Given records:

*** Block opens ***

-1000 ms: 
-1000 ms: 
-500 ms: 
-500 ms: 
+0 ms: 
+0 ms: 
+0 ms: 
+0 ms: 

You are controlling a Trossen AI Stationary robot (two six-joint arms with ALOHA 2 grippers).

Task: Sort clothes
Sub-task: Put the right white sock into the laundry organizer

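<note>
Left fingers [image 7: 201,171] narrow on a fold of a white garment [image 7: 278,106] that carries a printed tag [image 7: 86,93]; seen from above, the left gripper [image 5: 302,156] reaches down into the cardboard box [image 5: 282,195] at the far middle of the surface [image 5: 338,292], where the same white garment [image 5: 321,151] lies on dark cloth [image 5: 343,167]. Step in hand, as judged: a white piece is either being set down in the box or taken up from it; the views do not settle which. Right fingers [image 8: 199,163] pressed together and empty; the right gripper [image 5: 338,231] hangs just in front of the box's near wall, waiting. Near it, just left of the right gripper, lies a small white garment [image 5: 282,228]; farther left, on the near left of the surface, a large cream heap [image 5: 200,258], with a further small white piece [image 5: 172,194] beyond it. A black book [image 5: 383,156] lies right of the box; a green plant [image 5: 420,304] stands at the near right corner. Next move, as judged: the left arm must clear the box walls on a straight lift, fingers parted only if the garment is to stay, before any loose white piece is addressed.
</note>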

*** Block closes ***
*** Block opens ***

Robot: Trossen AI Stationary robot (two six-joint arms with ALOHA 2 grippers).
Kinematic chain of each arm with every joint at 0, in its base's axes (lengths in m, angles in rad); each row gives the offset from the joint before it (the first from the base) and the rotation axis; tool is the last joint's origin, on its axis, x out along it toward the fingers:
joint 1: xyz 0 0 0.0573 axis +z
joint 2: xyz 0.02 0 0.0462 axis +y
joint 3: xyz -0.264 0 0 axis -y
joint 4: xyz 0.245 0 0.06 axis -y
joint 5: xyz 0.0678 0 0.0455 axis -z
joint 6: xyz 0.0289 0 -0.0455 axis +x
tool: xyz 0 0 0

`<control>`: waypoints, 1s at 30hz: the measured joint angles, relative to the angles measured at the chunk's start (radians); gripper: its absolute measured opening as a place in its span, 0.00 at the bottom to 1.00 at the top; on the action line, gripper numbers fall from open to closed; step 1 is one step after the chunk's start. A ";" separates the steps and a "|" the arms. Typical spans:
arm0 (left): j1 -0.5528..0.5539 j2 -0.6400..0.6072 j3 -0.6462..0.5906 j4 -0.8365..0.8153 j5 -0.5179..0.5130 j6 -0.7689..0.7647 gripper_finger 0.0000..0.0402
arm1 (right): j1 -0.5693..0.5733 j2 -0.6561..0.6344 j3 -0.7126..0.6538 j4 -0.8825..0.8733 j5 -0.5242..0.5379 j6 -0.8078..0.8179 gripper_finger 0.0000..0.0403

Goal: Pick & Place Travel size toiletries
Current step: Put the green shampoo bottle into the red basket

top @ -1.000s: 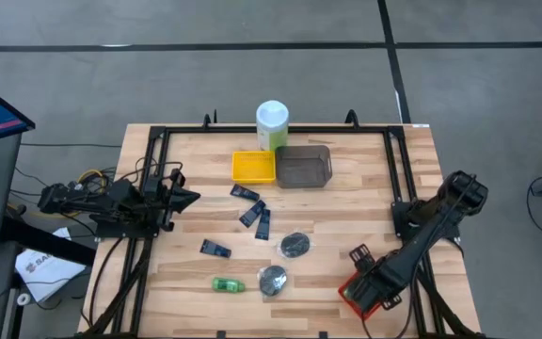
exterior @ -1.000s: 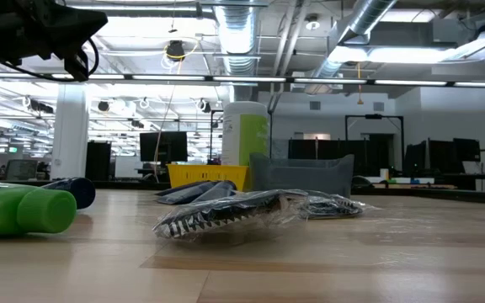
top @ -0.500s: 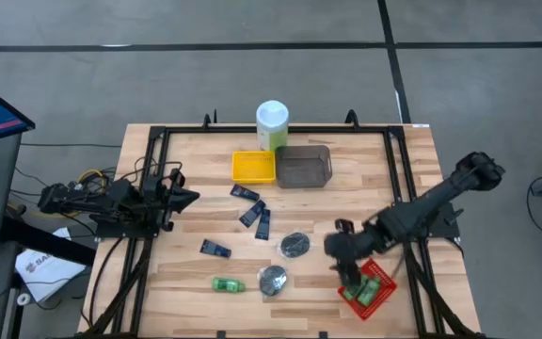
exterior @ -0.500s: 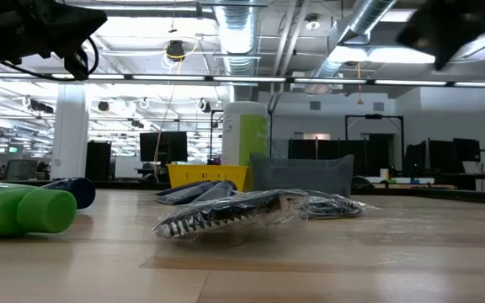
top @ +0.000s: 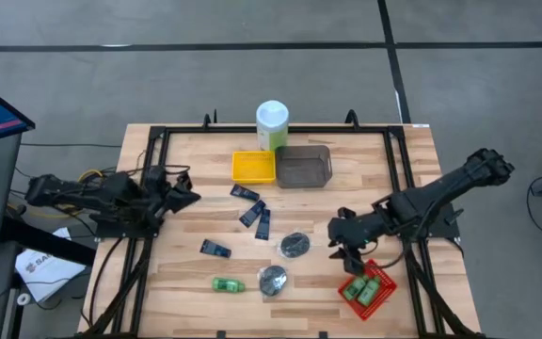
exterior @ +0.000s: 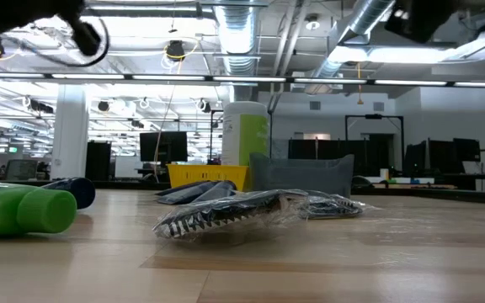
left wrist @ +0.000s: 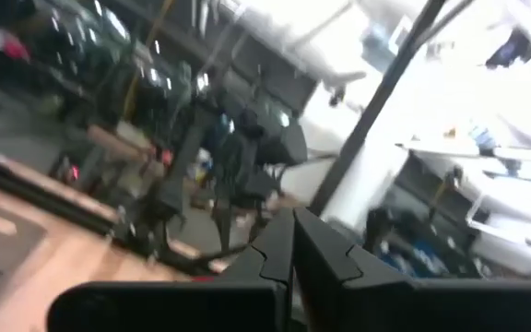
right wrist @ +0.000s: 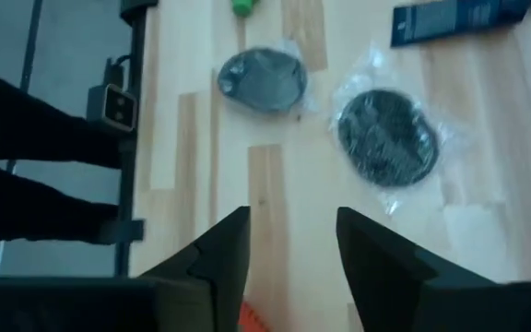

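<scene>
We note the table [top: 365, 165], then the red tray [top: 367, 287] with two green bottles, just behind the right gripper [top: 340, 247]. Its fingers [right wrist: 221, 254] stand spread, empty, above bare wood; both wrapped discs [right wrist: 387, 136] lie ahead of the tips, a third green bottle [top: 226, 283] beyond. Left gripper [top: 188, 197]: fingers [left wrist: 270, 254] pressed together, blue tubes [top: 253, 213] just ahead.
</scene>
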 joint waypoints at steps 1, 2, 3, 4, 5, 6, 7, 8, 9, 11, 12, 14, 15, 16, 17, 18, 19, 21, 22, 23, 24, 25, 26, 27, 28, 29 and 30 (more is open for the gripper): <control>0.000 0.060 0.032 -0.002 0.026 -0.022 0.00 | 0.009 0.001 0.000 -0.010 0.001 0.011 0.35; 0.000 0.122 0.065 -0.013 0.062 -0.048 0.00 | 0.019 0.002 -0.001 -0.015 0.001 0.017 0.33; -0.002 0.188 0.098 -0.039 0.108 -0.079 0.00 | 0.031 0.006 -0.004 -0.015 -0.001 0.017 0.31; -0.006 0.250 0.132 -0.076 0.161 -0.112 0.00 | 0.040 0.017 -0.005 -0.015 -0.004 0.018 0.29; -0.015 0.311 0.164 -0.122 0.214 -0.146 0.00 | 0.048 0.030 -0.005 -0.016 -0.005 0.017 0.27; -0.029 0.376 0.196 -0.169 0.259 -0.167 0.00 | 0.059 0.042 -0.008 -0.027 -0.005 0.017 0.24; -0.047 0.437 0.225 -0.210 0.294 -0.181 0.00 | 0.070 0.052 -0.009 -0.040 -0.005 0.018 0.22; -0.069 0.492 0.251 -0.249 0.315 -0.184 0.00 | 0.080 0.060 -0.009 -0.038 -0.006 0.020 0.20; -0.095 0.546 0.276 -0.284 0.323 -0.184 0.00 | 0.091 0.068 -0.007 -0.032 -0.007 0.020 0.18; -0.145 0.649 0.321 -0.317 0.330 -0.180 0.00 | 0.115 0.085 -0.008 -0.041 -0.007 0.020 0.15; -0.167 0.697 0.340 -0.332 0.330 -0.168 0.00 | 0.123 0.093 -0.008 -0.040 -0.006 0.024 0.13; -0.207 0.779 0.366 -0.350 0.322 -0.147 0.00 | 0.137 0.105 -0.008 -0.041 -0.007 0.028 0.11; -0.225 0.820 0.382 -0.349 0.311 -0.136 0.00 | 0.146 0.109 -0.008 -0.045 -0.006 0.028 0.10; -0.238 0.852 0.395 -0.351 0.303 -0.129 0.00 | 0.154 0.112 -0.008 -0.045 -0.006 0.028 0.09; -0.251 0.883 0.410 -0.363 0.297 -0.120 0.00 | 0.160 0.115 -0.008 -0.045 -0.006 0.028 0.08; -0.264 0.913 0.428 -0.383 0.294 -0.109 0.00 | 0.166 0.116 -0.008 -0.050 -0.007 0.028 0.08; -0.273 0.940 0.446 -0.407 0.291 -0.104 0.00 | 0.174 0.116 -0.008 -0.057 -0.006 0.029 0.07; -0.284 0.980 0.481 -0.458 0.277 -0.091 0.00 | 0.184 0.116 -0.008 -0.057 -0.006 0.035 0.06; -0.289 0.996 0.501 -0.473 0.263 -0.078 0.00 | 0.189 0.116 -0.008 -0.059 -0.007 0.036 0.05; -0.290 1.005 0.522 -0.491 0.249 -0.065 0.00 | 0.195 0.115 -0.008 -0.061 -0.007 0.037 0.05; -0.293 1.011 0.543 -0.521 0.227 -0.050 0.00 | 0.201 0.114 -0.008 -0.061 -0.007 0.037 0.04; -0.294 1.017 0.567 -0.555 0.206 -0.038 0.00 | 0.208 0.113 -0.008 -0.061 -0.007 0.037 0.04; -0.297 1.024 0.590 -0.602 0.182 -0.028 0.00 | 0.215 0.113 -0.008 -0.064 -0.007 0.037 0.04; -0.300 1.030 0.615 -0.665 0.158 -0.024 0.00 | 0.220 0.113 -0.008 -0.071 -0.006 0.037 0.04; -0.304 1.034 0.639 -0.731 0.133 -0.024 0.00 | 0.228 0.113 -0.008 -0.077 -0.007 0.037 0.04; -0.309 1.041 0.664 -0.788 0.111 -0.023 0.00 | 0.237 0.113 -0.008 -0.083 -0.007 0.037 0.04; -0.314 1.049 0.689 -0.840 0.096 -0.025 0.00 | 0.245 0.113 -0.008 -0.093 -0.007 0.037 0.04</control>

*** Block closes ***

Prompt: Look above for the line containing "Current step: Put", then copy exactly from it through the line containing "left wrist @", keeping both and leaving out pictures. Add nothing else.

Result of this exercise:
Current step: Put the green shampoo bottle into the red basket

top @ -1.000s: 
exterior @ -1.000s: 
top @ -0.500s: 
exterior @ -0.500s: 
top @ +0.000s: 
exterior @ +0.000s: 
left wrist @ +0.000s: 

No part of the exercise remains open.